Many of us work on our couches or beds, and we sleep in much later. Often, we can attend class still in our pajamas. There’s no need to get up and get shoes on, or to have a mask on while at school. No sign-out is required to leave, and there is no need to have a backpack with you.

Freezing of screens and tech difficulties can also make for a difficult class. People are often frozen on awkward faces. Sometimes, we wonder while people aren’t answering, just to discover they are entirely frozen. Computers shut down, and people leave and come back with no explanation. Faces become just a letter on a screen, giving the classroom a more empty feel. There is unusualness in new classroom rules, like turning our cameras on and unmuting when we need to ask a question. 

Online school also allows for a variety of interruptions. Family come and try to talk to us, despite us being in the middle of a class. For me, my dog often finds her way onto my google meets camera.
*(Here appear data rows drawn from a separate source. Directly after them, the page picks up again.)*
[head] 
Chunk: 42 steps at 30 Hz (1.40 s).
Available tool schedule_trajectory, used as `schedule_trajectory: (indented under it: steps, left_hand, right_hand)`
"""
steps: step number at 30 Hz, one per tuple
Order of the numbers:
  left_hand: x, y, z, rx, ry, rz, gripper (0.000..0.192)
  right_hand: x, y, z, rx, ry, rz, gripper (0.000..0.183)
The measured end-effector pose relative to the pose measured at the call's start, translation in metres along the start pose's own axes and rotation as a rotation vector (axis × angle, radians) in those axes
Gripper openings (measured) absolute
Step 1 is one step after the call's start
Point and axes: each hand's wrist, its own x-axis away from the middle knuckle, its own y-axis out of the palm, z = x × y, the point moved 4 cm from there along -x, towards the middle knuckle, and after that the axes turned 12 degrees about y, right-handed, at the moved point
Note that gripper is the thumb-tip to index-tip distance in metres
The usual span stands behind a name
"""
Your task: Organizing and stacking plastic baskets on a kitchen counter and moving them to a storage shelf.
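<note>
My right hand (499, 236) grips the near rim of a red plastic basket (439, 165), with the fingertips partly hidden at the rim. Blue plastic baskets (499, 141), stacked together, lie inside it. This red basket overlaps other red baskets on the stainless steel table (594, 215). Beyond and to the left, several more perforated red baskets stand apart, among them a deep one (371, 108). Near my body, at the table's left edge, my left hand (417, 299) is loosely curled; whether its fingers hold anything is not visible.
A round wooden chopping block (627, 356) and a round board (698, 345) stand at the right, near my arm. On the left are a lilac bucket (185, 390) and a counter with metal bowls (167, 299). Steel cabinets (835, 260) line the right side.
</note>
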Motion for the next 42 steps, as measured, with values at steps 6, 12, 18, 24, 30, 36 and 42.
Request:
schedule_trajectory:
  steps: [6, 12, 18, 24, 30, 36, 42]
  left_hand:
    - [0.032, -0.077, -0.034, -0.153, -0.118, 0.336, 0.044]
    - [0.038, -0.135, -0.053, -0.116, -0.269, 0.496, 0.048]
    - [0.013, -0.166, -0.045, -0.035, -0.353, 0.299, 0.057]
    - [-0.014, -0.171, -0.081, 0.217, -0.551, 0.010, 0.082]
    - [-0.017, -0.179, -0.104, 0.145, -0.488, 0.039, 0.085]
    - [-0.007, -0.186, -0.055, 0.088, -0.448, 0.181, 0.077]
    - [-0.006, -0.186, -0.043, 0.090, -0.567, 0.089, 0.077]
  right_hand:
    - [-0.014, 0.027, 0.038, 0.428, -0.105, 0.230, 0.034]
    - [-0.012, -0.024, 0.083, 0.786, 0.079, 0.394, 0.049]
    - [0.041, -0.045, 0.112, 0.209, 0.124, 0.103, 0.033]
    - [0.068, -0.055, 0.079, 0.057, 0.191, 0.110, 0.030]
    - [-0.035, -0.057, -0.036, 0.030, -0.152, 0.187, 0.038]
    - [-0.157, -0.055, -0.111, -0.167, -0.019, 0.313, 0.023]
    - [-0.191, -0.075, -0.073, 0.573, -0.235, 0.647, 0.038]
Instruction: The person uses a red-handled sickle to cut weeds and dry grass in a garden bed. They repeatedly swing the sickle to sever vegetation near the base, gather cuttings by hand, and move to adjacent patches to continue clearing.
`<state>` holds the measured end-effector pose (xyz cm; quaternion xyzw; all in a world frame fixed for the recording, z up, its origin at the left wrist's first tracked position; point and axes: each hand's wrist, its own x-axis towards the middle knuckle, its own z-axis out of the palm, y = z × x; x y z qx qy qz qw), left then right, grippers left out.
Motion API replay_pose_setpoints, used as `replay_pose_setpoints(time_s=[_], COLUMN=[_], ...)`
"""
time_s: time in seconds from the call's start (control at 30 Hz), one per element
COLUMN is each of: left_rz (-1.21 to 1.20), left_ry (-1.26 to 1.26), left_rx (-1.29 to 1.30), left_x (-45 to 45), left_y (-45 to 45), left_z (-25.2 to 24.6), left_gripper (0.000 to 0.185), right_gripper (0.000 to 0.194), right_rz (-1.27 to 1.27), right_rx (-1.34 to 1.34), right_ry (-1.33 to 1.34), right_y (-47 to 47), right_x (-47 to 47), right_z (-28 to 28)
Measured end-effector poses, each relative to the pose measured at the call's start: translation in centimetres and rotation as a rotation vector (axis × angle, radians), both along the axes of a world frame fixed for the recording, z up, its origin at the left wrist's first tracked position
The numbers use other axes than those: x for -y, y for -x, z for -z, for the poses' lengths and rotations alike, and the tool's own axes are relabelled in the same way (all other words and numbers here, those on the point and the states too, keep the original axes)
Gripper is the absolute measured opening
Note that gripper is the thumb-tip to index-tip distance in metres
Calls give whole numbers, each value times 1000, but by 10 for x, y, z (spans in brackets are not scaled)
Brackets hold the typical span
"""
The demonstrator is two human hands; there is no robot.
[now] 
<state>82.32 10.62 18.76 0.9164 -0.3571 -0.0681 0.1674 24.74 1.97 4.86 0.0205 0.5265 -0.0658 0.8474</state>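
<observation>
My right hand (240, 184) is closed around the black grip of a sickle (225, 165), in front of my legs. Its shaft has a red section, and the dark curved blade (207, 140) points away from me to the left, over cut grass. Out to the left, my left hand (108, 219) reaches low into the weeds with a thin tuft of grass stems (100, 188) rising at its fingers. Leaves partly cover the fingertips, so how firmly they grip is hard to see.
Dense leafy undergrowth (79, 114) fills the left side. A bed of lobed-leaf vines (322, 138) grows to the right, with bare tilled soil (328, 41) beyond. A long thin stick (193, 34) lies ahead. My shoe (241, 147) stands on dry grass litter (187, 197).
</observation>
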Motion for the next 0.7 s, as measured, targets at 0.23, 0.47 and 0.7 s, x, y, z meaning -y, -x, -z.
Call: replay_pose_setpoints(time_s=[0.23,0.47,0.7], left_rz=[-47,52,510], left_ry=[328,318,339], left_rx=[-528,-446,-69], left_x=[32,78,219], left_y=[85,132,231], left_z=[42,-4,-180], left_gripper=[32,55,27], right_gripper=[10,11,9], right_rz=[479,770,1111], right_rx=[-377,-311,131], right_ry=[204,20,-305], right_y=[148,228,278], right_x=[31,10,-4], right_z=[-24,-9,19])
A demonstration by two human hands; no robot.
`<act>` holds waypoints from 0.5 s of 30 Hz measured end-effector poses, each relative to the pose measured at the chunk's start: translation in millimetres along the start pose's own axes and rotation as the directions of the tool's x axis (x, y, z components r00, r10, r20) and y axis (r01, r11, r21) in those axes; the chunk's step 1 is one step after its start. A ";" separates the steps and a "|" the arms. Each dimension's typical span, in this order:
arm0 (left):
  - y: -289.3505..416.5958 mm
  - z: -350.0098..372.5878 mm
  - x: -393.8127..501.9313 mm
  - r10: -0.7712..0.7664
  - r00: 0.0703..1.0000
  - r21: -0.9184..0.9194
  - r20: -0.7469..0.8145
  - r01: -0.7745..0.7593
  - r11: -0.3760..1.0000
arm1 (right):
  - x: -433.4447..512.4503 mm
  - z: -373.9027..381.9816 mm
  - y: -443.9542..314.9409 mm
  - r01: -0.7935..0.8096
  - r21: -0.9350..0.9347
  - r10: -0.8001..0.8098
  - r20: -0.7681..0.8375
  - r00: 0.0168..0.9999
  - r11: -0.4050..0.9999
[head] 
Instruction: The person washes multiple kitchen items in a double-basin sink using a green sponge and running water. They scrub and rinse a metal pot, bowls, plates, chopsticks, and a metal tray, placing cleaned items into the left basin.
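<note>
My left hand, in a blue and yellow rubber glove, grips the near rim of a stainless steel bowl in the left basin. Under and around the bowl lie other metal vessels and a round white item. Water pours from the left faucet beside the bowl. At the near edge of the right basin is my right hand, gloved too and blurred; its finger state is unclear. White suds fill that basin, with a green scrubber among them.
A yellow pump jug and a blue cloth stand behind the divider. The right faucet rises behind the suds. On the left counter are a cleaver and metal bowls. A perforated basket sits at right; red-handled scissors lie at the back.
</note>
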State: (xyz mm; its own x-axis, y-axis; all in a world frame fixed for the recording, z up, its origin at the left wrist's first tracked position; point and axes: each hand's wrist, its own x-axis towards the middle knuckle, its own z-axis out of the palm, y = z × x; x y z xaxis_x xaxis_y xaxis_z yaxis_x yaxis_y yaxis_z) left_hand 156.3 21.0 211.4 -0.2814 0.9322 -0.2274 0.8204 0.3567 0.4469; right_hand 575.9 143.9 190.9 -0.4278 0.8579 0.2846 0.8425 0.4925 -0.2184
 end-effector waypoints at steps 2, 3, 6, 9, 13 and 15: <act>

“Instead of getting bothered or concerned about the struggles, I’m trying to be respectful of everyone’s home space and instead enjoy what does come up unexpectedly in my classes.” said Mr. Tuffiash about his AP and Honors English 11 classes. “Pet visits, family questions, all the types of experiences students normally have just in everyday life. School isn’t supposed to be in the home, by design, like this. So as long as the interruptions are good natured, I just try to appreciate this weird time for, well, the opportunity to rick roll a class if tech problems get too frustrating.”

Setting up breakout rooms in one of Mr. Tuffiash’s AP Language classes was tedious, so to work through the unexpected downtime, he “rick rolled” his class while he manually set up the groups based on their reading selections.


  In a lot of ways, this can be much needed comic relief. In a stressful time, it doesn’t hurt to simply take a break and talk about pets for some time.

Freshman Nathalia Bithowitz’s two dogs, Frankie on left and Lola on right.

Interruptions can be comical, like a train that often likes to come in during my French class, as well as the regular sounds pets make in somebody’s home.

Junior Cheyanne Snyder’s Macaw adds squawks in the background of her classes sometimes.
Junior Maggie Pappas cat loves attention, especially during her online classes.


Virtual learning certainly gives us a different, and often more relaxed classroom experience. Unreliable technology and background occurrences can be humorous, and a needed destresser. Additionally, we are able to control our surroundings and act much less formal. It’s interesting to see how our school changes, and how, hopefully, we are all finding some positives. 

One Reply to “Quirks of Online Schooling”

  1. This was a very positive outlook on online schooling, while many people view it as a burden, there are many upsides to it that we don’t even realize.